* [Required work]:
Count lines holding the string "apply" in the data that follows. Reply with one number only.
◆ ◆ ◆ ◆ ◆
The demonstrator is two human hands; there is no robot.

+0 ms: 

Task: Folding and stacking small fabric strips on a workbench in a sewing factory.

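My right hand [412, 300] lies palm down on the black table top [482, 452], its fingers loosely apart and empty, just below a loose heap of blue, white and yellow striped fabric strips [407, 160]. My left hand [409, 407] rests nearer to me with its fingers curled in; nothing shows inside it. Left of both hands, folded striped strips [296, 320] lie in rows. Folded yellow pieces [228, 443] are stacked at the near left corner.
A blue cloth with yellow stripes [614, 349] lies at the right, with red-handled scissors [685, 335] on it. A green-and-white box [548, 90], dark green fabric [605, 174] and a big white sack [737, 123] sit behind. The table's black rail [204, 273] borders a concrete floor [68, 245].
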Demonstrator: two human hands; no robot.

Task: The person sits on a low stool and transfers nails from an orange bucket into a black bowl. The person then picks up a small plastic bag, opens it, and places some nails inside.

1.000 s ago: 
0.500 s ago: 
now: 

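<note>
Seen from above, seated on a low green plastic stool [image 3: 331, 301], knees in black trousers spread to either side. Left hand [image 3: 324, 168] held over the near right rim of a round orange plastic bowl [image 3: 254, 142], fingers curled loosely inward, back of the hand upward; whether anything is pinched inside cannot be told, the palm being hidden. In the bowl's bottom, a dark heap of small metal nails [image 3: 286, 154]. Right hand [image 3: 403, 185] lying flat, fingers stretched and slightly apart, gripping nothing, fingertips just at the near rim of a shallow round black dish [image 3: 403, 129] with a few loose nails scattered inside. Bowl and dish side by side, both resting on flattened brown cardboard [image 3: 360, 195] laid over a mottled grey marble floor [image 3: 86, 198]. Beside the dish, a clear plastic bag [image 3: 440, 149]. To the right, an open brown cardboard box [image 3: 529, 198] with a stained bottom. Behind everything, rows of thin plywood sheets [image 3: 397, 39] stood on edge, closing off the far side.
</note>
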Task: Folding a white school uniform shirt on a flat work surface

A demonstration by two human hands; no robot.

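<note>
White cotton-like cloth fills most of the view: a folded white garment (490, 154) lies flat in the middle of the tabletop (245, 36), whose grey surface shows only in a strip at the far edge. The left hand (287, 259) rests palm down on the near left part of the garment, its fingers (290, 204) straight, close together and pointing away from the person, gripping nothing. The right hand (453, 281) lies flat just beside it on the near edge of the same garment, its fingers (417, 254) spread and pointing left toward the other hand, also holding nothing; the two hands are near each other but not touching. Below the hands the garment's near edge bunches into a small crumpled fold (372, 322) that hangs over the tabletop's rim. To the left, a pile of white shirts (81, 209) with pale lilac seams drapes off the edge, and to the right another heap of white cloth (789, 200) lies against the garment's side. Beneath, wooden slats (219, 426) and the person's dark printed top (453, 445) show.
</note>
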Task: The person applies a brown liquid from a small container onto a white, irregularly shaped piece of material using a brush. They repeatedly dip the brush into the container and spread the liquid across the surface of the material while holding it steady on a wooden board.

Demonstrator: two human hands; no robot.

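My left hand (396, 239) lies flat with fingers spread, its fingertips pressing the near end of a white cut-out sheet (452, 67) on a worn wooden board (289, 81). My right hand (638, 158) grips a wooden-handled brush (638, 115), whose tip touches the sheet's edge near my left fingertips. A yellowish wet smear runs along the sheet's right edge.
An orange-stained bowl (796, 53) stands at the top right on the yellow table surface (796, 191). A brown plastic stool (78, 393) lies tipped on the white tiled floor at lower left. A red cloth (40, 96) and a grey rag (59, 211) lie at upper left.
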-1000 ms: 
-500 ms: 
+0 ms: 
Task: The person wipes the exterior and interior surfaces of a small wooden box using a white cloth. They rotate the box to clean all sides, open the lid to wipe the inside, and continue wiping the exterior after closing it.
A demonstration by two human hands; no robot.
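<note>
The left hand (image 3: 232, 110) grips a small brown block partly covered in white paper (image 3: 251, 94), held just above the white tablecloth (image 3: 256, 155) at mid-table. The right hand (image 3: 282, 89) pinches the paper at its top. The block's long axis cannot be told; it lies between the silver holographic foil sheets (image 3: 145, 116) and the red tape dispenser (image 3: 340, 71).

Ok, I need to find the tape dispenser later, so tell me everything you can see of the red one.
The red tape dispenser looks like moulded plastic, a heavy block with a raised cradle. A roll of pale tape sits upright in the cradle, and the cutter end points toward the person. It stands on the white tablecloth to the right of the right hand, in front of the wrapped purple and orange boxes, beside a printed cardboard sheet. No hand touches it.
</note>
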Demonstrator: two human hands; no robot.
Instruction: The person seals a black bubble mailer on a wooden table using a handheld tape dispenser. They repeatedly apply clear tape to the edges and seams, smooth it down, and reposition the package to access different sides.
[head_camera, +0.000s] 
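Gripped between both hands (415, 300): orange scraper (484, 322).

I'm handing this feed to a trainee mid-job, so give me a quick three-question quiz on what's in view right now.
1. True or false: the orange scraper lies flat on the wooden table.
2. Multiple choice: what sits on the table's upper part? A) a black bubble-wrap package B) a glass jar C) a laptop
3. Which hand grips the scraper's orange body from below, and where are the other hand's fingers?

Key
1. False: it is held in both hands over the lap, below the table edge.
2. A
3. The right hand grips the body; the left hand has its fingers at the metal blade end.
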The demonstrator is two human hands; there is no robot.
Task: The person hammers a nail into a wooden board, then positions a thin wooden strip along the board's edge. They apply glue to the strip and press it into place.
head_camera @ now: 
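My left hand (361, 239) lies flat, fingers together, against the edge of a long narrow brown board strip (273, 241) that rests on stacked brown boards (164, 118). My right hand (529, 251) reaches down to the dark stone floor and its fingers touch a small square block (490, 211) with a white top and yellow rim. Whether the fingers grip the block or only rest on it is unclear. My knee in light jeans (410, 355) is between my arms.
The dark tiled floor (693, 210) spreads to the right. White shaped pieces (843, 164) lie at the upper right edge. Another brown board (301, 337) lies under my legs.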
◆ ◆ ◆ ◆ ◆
* [Exercise solution]:
2